We aimed to investigate the impact of antibody induction on outcomes in human leukocyte antigen (HLA) 0-mismatched deceased donor kidney recipients.


Using the Organ Procurement and Transplant Network/United Network of Organ Sharing database as of November 2009, we identified 44,008 adult deceased donor kidney recipients who received primary kidney transplants alone between 2003 and 2008 (HLA 0 mismatch, n = 6274; ≥ 1 mismatch, n=37,734; median follow-up: 834 days). The impact of induction (thymoglobulin, interleukin-2 receptor antagonists [IL-2RA], or alemtuzumab; vs. no induction) on rejection (initial hospitalization, 6 months, first year), death-censored graft failure, and mortality were analyzed using multivariate logistic and Cox regression in the two groups.

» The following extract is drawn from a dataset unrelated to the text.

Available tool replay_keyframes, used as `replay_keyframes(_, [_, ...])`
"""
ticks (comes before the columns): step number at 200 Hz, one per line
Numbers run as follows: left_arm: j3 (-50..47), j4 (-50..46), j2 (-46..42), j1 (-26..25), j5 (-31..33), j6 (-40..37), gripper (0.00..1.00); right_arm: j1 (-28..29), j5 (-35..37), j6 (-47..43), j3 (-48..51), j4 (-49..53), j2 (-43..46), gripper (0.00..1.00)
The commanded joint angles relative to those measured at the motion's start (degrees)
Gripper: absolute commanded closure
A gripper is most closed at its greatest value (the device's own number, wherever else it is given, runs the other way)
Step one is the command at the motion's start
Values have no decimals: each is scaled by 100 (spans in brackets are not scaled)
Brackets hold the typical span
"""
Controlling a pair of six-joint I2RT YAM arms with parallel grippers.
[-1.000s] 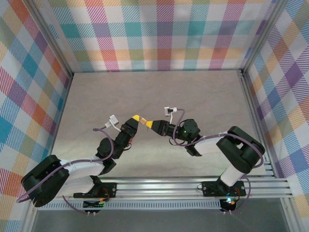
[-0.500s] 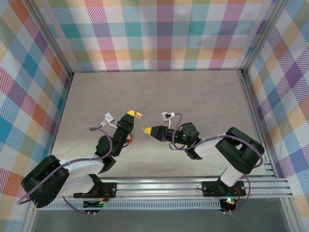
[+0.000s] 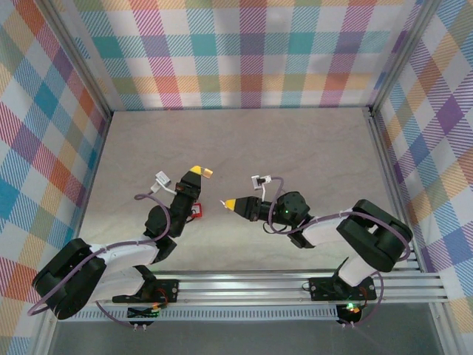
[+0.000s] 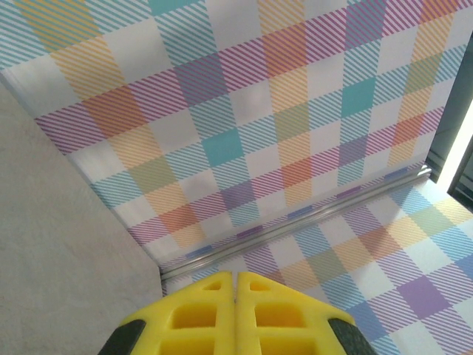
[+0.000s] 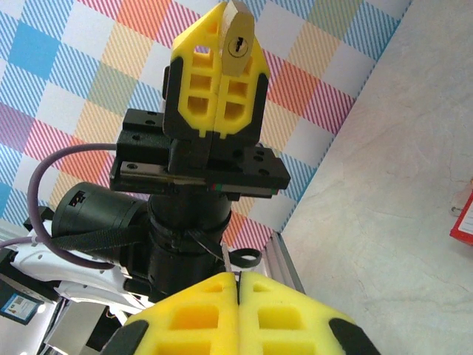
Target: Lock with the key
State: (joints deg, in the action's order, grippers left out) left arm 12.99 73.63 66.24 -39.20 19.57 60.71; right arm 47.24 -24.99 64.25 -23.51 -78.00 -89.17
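Both my pincers have drawn apart above the tabletop's (image 3: 310, 148) middle. My left pincer (image 3: 198, 171) pinches the brass padlock (image 3: 208, 173). My right pincer (image 3: 230, 203) is pressed together, with what may be the key (image 3: 223, 201) at its tip. They no longer meet, so I judge I must realign.

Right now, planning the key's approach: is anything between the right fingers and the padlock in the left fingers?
Nothing visible does. The padlock, clamped in the left fingers, faces the right fingers across open air; the red item lies down on the table.
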Motion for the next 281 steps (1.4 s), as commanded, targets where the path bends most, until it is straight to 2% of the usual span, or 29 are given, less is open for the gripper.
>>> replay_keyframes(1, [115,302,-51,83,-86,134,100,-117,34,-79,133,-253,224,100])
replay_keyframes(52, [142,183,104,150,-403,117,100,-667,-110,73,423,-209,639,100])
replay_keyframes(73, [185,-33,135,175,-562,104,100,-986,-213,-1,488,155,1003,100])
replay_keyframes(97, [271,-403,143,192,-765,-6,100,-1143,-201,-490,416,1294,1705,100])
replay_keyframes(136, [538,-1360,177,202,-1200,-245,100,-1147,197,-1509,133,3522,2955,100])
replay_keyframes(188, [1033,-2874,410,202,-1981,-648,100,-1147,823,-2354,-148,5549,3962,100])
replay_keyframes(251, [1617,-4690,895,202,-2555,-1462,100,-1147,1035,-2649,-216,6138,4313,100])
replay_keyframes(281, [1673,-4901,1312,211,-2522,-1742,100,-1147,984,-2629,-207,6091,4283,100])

The impact of individual agents on outcomes was further analyzed in 0-mismatch recipients.


There was a decreased risk of rejection over the first 6 months for HLA 0-mismatch recipients of antibody induction (adjusted odds ratio=0.71, P=0.003), but this effect was not observed at 1 year; in comparison, induction was associated with a reduced risk of rejection over the first year for HLA-mismatched recipients (0.87, P<0.001). The use of thymoglobulin (0.72, P=0.02) and IL-2RA (0.67, P=0.004) was associated with a decreased risk of rejection compared with no-induction at 6 months but was not different at 1 year (thymoglobulin: 0.77, P=0.05; IL-2RA:0.81, P=0.11) in HLA 0-mismatched recipients. Induction was not associated with improved graft or patient survival in HLA 0-mismatch recipients.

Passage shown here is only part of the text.